A scuola tutto giugno

Il prolungamento a fine anno – che resta una delle ipotesi più discusse in questi mesi – si scontra con altri due problemi: gli esami di maturità – che saranno la prima decisione che il nuovo ministro della Scuola dovrà prendere: farli ridotti come lo scorso anno o cambiare formula? – cominciano a metà giugno per finire entro la metà di luglio. Si possono far slittare di una o due settimane al massimo ma non di più, pena il prolungamento nel mese di agosto, troppo tardi per chi vuole provare le selezioni per le università straniere (oltre che troppo caldo).

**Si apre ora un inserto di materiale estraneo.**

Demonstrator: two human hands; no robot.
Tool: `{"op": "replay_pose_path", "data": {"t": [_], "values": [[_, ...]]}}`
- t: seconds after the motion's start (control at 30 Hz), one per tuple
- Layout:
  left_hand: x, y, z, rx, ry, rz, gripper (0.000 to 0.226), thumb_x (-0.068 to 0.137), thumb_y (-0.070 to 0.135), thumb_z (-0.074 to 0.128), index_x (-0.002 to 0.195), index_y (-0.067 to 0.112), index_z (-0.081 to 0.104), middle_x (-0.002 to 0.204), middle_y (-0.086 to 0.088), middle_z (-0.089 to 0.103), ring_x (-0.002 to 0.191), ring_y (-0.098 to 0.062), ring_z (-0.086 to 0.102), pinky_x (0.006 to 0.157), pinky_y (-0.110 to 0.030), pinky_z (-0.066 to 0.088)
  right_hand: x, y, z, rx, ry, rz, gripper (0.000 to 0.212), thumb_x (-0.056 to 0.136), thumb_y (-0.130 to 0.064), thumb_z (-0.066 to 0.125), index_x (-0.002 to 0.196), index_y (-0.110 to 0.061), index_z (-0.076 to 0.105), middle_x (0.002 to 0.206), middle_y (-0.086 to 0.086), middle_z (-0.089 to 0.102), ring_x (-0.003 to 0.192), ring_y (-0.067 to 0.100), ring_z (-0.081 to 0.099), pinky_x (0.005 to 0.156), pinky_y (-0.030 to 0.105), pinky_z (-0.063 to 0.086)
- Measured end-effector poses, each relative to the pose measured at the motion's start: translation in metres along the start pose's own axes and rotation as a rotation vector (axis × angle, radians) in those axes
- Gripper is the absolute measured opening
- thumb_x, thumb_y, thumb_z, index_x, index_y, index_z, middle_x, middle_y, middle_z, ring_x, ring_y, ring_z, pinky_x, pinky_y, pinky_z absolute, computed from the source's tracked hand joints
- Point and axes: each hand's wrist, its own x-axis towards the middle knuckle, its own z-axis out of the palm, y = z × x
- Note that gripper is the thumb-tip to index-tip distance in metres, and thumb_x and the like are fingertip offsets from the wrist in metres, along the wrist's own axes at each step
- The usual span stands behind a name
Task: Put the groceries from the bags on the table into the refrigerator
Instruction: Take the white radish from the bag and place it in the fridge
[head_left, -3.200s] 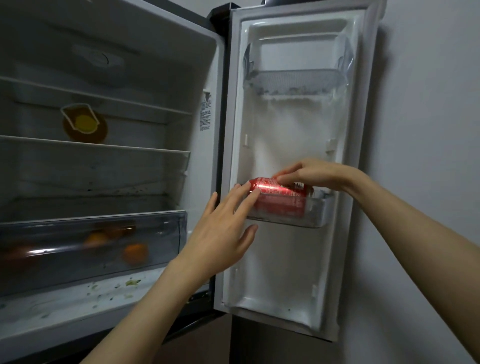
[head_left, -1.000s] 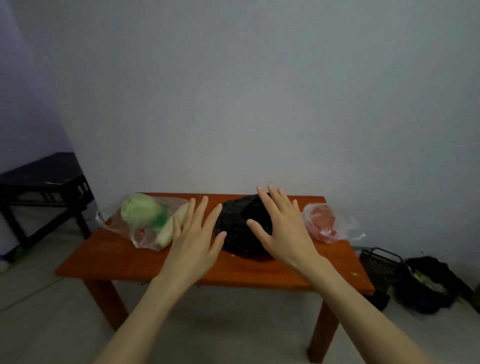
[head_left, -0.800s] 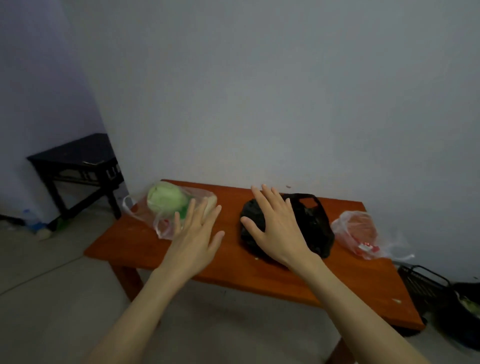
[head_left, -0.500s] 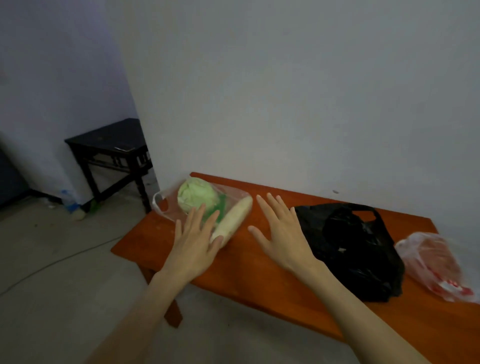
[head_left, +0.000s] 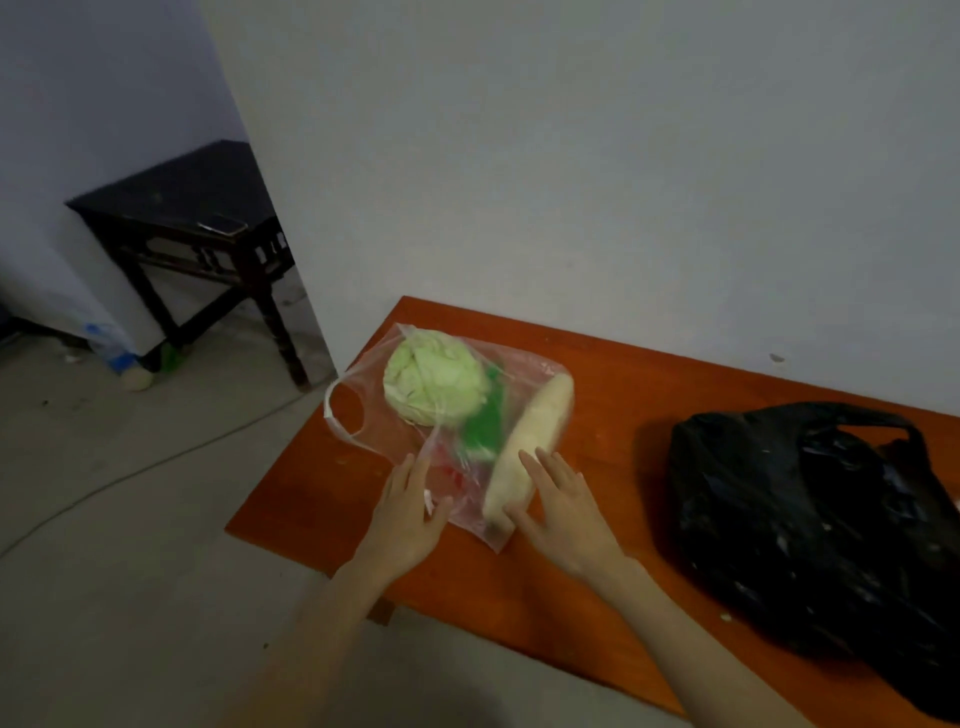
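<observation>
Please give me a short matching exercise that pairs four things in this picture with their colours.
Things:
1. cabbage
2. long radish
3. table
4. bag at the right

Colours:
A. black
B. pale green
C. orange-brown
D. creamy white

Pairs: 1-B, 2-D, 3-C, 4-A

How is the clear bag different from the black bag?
The clear bag is see-through, showing a cabbage and a white radish; the black bag hides whatever is inside. The clear bag lies flatter, while the black bag is a bigger, taller heap. Both hands reach toward the clear bag; neither is at the black bag. Both are plastic and sit on the table.
</observation>
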Motion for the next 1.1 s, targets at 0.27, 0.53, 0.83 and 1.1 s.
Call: {"op": "replay_pose_path", "data": {"t": [0.27, 0.53, 0.83, 1.1], "values": [[0.088, -0.005, 0.017, -0.527, -0.146, -0.336, 0.088, 0.087, 0.039, 0.061, 0.149, 0.012, 0.006, 0.143, 0.000, 0.037, 0.132, -0.019, 0.037, 0.107, -0.038, 0.034, 0.066, 0.031, 0.012, 0.030, -0.152, 0.031, 0.076, 0.090, -0.052, 0.049, 0.150, -0.021, 0.013, 0.158, 0.002, 0.012, 0.144, 0.021, 0.011, 0.116, 0.038, 0.017], [0.135, 0.051, 0.043, -0.564, -0.433, -0.252, 0.048, 0.093, 0.034, 0.053, 0.136, 0.015, 0.041, 0.124, 0.001, 0.055, 0.104, -0.007, 0.060, 0.079, -0.021, 0.048, 0.086, 0.054, 0.027, 0.273, -0.206, 0.136, 0.077, 0.078, -0.068, 0.053, 0.141, -0.026, 0.035, 0.141, -0.003, 0.045, 0.125, 0.017, 0.045, 0.096, 0.034, 0.044], [0.162, 0.058, 0.032, -0.482, -0.463, -0.112, 0.044, 0.092, 0.001, 0.037, 0.128, 0.021, 0.053, 0.101, 0.017, 0.065, 0.096, -0.004, 0.056, 0.077, -0.016, 0.042, 0.106, 0.057, 0.037, 0.510, -0.002, 0.417, 0.019, 0.089, -0.015, 0.055, 0.100, -0.008, 0.070, 0.103, 0.008, 0.071, 0.094, 0.022, 0.066, 0.078, 0.031, 0.049], [0.127, -0.020, 0.073, -0.385, -0.208, -0.370, 0.011, 0.088, 0.010, 0.059, 0.089, 0.020, 0.063, 0.099, -0.010, 0.067, 0.098, -0.030, 0.063, 0.090, -0.042, 0.049, 0.095, 0.051, 0.047, 0.587, 0.074, 0.622, 0.020, 0.094, -0.008, 0.044, 0.104, -0.006, 0.061, 0.089, 0.005, 0.066, 0.070, 0.016, 0.058, 0.057, 0.020, 0.042]]}}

Non va dimenticato che la durata dell’anno scolastico è decisa per legge ma che il calendario è modulato regione per regione, anche a seconda delle esigenze climatiche: mandare in classe gli studenti oltre la metà di giugno in scuole senza aria condizionata potrebbe essere più deleterio che proficuo. «Da insegnante trovo inutile protrarre le lezioni di un paio di settimane-conferma Rino Di Meglio, segretario Gilda scuola – A parte le difficoltà oggettive che comporterebbe, sia da un punto di vista organizzativo con gli esami di fine ciclo, sia da un punto di vista climatico, con edifici scolastici perlopiù inadeguati, un tale provvedimento si rivelerebbe inefficace rispetto al recupero degli apprendimenti da parte degli alunni. Piuttosto, risulterebbe più opportuno finanziare corsi di recupero individuali per gli studenti rimasti realmente indietro».